→ What to produce: Check each line below for "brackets" and report how many have it, nothing else.

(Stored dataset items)
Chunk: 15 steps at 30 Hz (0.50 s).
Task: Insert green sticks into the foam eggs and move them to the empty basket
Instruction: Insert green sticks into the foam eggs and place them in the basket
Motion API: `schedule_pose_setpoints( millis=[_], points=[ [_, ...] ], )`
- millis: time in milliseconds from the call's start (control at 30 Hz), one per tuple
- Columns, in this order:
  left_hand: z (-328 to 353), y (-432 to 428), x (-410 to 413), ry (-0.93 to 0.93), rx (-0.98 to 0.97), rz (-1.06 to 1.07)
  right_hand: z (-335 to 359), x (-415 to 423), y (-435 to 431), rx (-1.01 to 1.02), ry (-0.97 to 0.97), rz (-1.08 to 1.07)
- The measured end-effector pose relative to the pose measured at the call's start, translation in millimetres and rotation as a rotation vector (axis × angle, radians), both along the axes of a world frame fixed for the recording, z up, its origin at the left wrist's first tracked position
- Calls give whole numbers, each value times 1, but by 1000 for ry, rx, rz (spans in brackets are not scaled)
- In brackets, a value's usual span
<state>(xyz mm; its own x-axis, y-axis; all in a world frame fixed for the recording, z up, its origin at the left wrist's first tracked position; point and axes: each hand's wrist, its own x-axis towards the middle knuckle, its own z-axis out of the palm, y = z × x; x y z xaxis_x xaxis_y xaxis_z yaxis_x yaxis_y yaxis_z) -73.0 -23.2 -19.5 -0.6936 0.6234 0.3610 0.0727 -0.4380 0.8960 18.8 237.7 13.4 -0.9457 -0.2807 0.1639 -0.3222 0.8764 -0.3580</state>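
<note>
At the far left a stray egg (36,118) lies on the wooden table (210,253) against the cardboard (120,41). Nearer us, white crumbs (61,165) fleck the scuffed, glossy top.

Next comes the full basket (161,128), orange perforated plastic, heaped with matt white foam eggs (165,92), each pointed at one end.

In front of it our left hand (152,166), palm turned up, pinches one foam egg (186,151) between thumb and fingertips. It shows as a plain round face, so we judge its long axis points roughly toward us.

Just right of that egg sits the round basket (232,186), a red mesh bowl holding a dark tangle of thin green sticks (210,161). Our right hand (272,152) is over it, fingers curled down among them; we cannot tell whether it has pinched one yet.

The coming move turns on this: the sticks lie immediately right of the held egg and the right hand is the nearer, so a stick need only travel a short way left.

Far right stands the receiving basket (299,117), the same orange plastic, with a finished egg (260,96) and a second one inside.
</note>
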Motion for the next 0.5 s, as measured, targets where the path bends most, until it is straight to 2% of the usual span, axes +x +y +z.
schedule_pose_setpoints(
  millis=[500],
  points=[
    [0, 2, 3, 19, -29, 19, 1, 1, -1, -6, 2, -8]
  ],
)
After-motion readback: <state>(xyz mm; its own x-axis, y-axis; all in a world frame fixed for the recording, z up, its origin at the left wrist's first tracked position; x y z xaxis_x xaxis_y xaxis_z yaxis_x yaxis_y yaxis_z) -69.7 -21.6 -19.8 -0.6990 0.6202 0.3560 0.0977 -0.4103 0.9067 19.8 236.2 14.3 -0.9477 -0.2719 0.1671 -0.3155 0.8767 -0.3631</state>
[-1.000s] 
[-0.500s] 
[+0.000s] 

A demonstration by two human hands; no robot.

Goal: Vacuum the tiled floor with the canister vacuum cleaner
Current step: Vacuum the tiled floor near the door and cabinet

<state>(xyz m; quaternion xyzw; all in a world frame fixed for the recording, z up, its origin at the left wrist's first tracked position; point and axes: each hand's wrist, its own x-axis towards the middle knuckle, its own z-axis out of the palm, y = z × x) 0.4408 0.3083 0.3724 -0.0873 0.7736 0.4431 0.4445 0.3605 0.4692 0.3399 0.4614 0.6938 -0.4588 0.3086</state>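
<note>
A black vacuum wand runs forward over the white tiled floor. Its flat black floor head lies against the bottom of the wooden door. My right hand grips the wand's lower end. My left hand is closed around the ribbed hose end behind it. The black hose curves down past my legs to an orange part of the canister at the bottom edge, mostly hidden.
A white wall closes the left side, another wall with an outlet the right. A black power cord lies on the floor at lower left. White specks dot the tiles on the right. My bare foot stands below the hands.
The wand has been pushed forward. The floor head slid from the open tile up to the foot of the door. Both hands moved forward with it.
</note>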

→ Task output: 2